Kyong Mee Choi’s “Flowerlips” was performed in low light with the vibraphone alternating between pensive and bubbly moments. The final work was Michael’s Burritt’s “The Offering”. It was a splendid way to conclude the concert, with Corkill’s marimba seeming to sing poetry, creating a sound that was exultant yet reverent, all in the impressive stone of Saieh Hall.
Site-specific performances are in vogue at the moment, but I can’t see Wagner operas in a parking garage becoming big business or regular fare. Producing concerts and operas in spaces devoted to concerts and operas is hard and expensive enough. Blending unconventional spaces into the mix adds expense and almost always requires a much smaller audience.
But Sound/Sites avoids the “how do we squish in an audience?” question by eliminating the live audience. In this way, there is no serious limit to the number of folks who can view a percussion performance in the Mansueto Library. And the visuals for this concert showed this Helmut Jahn creation in all of its glory, including great shots of the mechanized sections of the library.
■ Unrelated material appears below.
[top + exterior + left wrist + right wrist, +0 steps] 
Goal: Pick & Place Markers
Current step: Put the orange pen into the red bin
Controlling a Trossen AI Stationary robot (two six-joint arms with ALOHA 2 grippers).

Sound/Sites is a new approach to site-specific performance, which glories in the interesting architecture of the University of Chicago and which enhances it with great music and thought-provoking visuals.
Even as pandemic restrictions continue to fall away, the great promise of Sound/Sites suggests that video performances will continue, even if they represents only a small part of total concert offerings. Many organizations discovered new audiences with their video events, because they could draw upon anyone with a computer, anywhere in the world. Video performances also allow folks with unusual schedules to participate, as most video events stream for at least a few days before expiring, meaning that harried parents can take in a concert at 10 p.m. after the kids are asleep. The possibility of multiple viewings with video is also great.
And with what Sound/Sites has offered thus far, the video element of the event means that it is in a format which can be revisited and re-broadcast again at some point in the future.
I look forward to many more installments of Sound/Sites, one of the silver linings in the coronavirus pandemic cloud.